Sunday, May 16, 2010

A BIG, HUGE, humble Thank you!

I was reminded this past Sunday as we were singing the song "Amazed" how much God really loves me.  I was struggling with that honestly. I KNOW He does, but I wasn't feeling it. I went up to the steps at the front of our church to pray. To ask God to flood me with His love.   The words of the song say that God dances over us when we are unaware. We might never hear the sound but He is most definitely there. Can you just see Him hovering over us! Sometimes I just sit in complete numbness and wait.(That is the word God is giving to me lately!) I don't feel anything. I just have to know. I have to choose to believe. I have to trust in His unfailing promises. He does amaze me in so many ways. I just have to open my eyes to see.  Like my cherry blossom tree blooming for the first time this year as I was sitting in my chair recovering after the first few weeks of surgery. Like my son walking by himself for the 1st time during my recovery.  Like experiencing the deep love and commitment of friends and family. Like having my precious daughters wake up in the middle of the night and say "I love you mommy, more than the stars!".

Somehow just saying "Thanks" doesn't seem like quite enough to all who have helped us in the past few weeks! I think the biggest thing is the prayer cover we have experienced.  I have never felt or realized for myself the tangible power of prayer in such a mighty way. We have had so many people tell us they are praying. We have received many cards, e-mails, and messages on facebook telling us we are being prayed for. I love getting those!  I realized the other day how this covering of prayer has kept me out of some very deep pits that I could have fallen into. When I could not pray for myself, when I didn't know how to pray, I had the mighty praying warriors of God doing that. What a humbling revelation! So I say thank you. Keep praying!

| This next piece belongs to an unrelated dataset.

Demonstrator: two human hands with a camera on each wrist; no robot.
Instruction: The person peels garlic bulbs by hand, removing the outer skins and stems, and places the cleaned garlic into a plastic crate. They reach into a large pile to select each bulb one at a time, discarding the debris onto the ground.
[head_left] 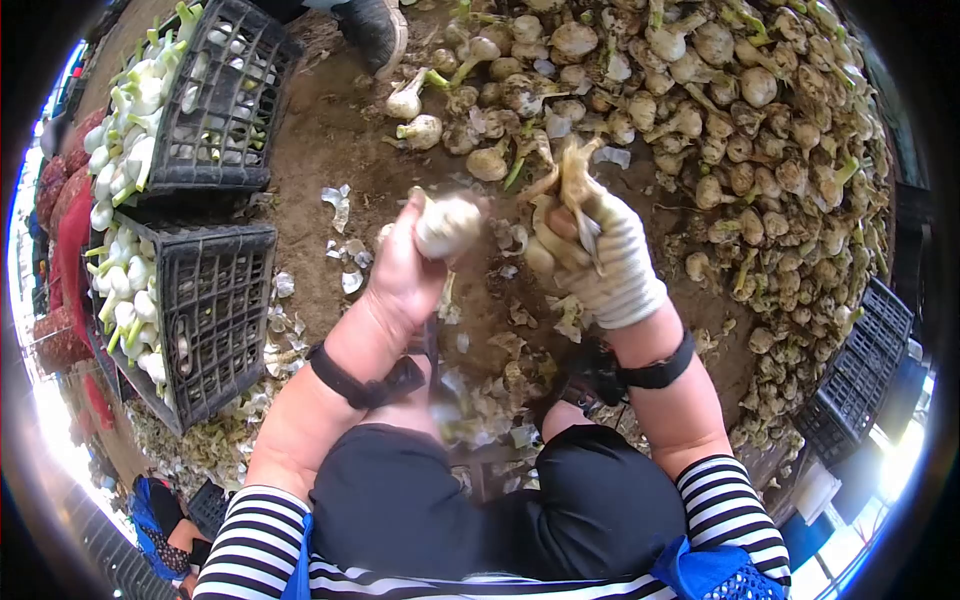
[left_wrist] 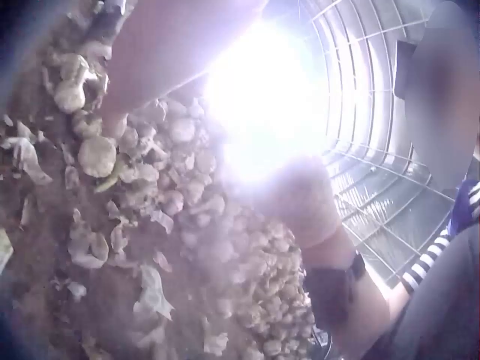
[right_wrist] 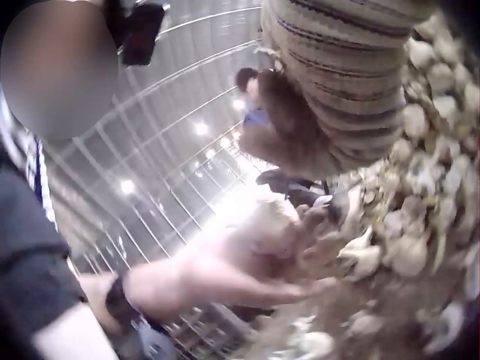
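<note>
Two hands meet above the dirt floor (head_left: 330, 150). The bare left hand (head_left: 400, 270) curls its fingers round a white garlic bulb (head_left: 447, 225), held at the fingertips. The gloved right hand (head_left: 610, 255) pinches a dirty husk (head_left: 572, 175) just beside the bulb. A garlic pile (head_left: 740, 120) lies beyond.

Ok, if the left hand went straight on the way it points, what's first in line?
Likely the loose garlic bulb at the garlic pile's near edge, beyond the white bulb the left hand grips; depth is unclear.

Two black crates (head_left: 225, 110) of white garlic (head_left: 125, 95) stand left, a dark shoe (head_left: 375, 30) beyond them, papery skins (head_left: 338, 200) littering dirt (head_left: 330, 130).
</note>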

We have also received so many meals that were a TREMENDOUS help to us.  We were so blessed by how much love and time people put into the meals they brought. It was such a huge burden lifted off of us. Thank you!

It has also been so helpful to have my best friend, and my family help with keeping my house clean and the laundry done. It is amazing how much energy this requires and I just don't have it right now!

Another big help has been with taking Adrianna to and from school.  Wow...I am so grateful for this.  It is quite a feat for me to get all 3 kids in the car 2x per day! I have also appreciated the many times people have just picked up the kids for the afternoon or taken them over night. I am still trying to figure out what to put my energy into since I have a limited amount each day!

To my dear husband of 10 years!: Part of me is so sorry that you have to sacrifice so many things because of this. I know you so willingly do it without complaint. I am daily blessed by your serving heart and your desire to provide for us in so many ways. Thank you for loving me despite this and being by my side.

If I missed someone, please know that whatever ways you show us love, it is so appreciated. This has been a growing area for me since it is hard for me to accept help. Especially when this journey is so long. I have been so encouraged to see God's people surround us and love on us. I don't think we have experienced it to this magnitude before. You are honoring God through your love to us and I am so grateful.

Continued prayer.....
Becky:  I am getting used to a new normal. I feel completely exhausted most of the time where I can't even move my legs or arms sometimes! I have frequent migraine type headaches and sometimes complete numbness of my arms and fingers.  It is sometimes hard to accept this even though it is only for a short time in the big scheme of things. I just need to rest in the Lord and wait.  My surgical site is healing on the outside very well. It just gets sore if I do too much or move too much a certain way. Pray for continued healing. I have my 1st blood test this coming Thursday and I am REALLY praying that my thyroid levels are where they need to be right now so that I can have the radiation next week!  The only downside is that the 27th is our 10th Anniversary! Please pray that the level is were it needs to be on Thursday. Also pray that I would remain positive and joyful for our kids. I want to focus on what I can do with them, not on what I can't do.  They need to know and see the healing hand of God and I want to believe that too!

Shawn:  That his offering to God would be pleasing and the best he can give.  That he would finish out these last few weeks of school with wisdom and a good attitude. And that he would be a patient daddy and husband. (This is his request!)

Adrianna: She is doing better with all that is happening right now. I think she really internalized everything and some of what she was feeling was coming out in little comments here and there. She seems more calm and secure about it and I want to continue to reassure her.

Eliza: She is entering the whiny "PLEASE PAY ATTENTION TO ME" phase!  It is very draining sometimes and I really want to be consistent and love her through this at her level.

Caleb: He is just a delight to me right now and I want to keep that atmosphere in our home.

Continuing on the journey......

2 comments:

friendlyfaces said...

Sometime the path on our journey seems so long, but KNOW that God holds our hands when others can't. Praise God for the many many helpers you have had for your family. My prayer is that you will remain strong and focused on what is true! Love you!

BAHowells said...

Praying that you continue to be amazed at God's love for you...which includes letting others love you in these amazing ways.